Work required:
After finding the line with "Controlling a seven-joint" in the data below, set down exactly each line through the one with "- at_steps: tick", inclusive, and stop there.

(Extracted records)
-*-

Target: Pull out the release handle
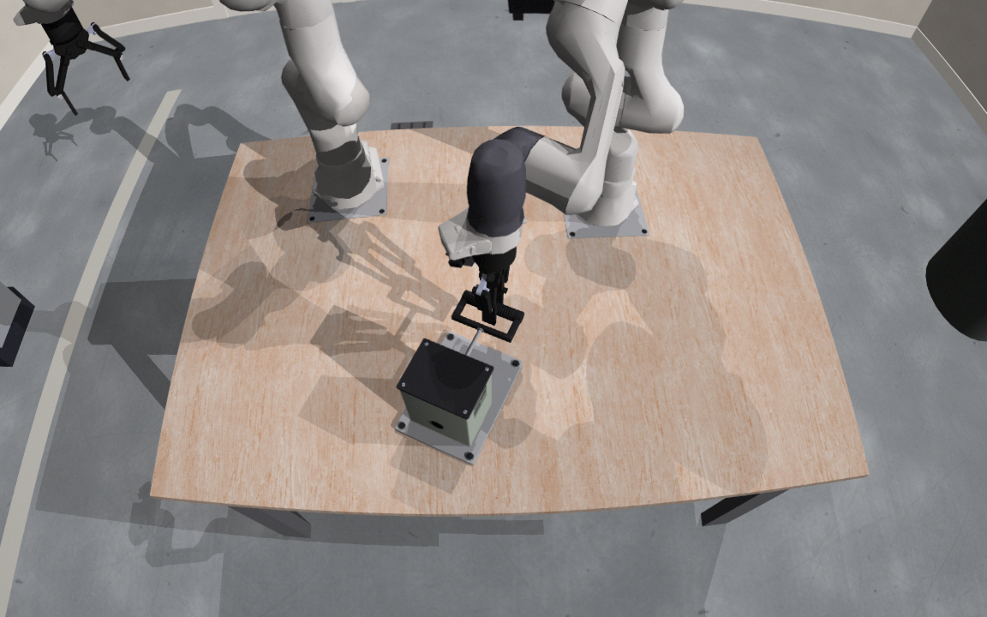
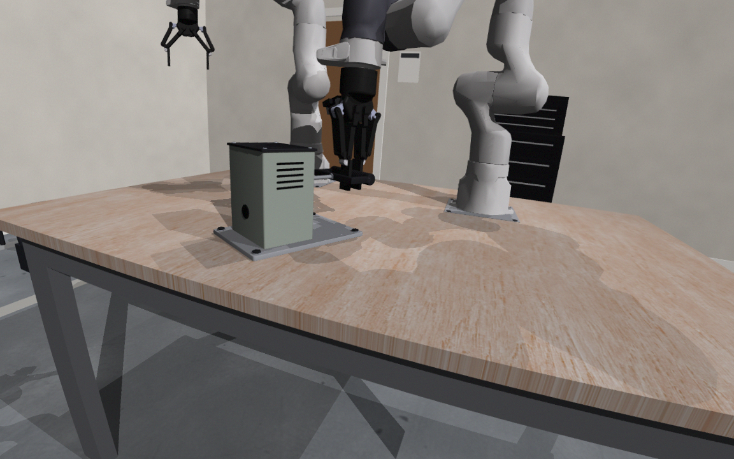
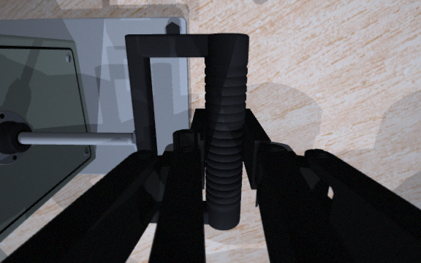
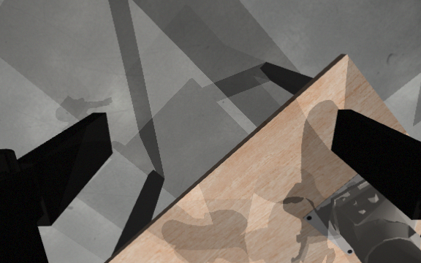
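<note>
Between the middle of the counter and its long edge opposite the arm bases, the green box is sitting on its plate, its rod reaching to the release handle. The left pincer is gripping the handle's ribbed bar above the counter, while the right pincer is hanging wide, well apart from the box.

Pale walls around a wooden table

A black drawer cabinet stood beyond its far edge, near a brown door; shadows crossed the grey floor.
</note>
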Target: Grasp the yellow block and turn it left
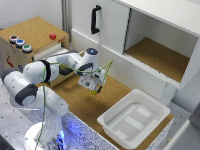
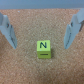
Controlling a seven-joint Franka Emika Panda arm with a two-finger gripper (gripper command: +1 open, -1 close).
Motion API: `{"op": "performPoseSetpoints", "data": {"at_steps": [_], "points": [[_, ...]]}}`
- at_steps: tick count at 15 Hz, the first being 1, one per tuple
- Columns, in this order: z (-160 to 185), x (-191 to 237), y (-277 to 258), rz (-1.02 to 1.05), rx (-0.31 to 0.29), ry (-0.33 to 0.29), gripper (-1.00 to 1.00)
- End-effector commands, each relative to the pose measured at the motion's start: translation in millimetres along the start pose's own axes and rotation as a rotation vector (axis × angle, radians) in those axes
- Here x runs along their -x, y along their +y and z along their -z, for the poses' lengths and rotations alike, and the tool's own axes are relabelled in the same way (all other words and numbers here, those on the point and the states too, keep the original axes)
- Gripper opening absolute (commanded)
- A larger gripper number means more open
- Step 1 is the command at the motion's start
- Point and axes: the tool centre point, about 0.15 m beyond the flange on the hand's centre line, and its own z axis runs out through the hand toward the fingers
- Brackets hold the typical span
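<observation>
Wrist view: the end effector (image 2: 42, 32) is spread wide, its two pale blue-grey fingers (image 2: 8, 30) standing well apart at either side of the frame and gripping nothing. The yellow block (image 2: 44, 49) sits on the cork surface (image 2: 30, 67) between the finger lines, nearer the camera than the fingertips and touching neither finger. Its top face carries a dark letter N on a greenish label; the block sits flat, with its edges slightly skewed to the finger line. Exterior view: the white Panda arm (image 1: 35, 75) reaches over the cork surface (image 1: 80, 107), with the end effector (image 1: 95, 87) pointing down over the middle of it; the block itself cannot be made out here, being hidden under the hand. A white tub (image 1: 134, 119) stands on the surface toward the exterior view's right. On the raised cork-topped box (image 1: 31, 31) at the exterior view's left lie a small red cube (image 1: 52, 36) and three round buttons (image 1: 20, 43). A white cabinet (image 1: 150, 35) with a black handle (image 1: 95, 19) stands behind.
</observation>
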Motion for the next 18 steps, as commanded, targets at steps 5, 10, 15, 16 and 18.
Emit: {"op": "performPoseSetpoints", "data": {"at_steps": [5, 10, 15, 16, 18], "points": [[-1, -43, 24, 0.125, -0.072, 0.118, 1.0], [-36, -52, 35, 0.152, -0.109, 0.067, 1.0], [-65, -54, 20, 0.179, -0.046, 0.008, 1.0], [-70, -54, 20, 0.161, -0.028, -0.002, 1.0], [-82, -54, 21, 0.136, -0.009, -0.024, 1.0]]}}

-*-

Your solution:
Controlling a seven-joint Franka Emika Panda arm with a two-finger gripper (gripper command: +1 open, -1 close).
Motion API: `{"op": "performPoseSetpoints", "data": {"at_steps": [_], "points": [[_, ...]]}}`
- at_steps: tick count at 15 Hz, the first being 1, one per tuple

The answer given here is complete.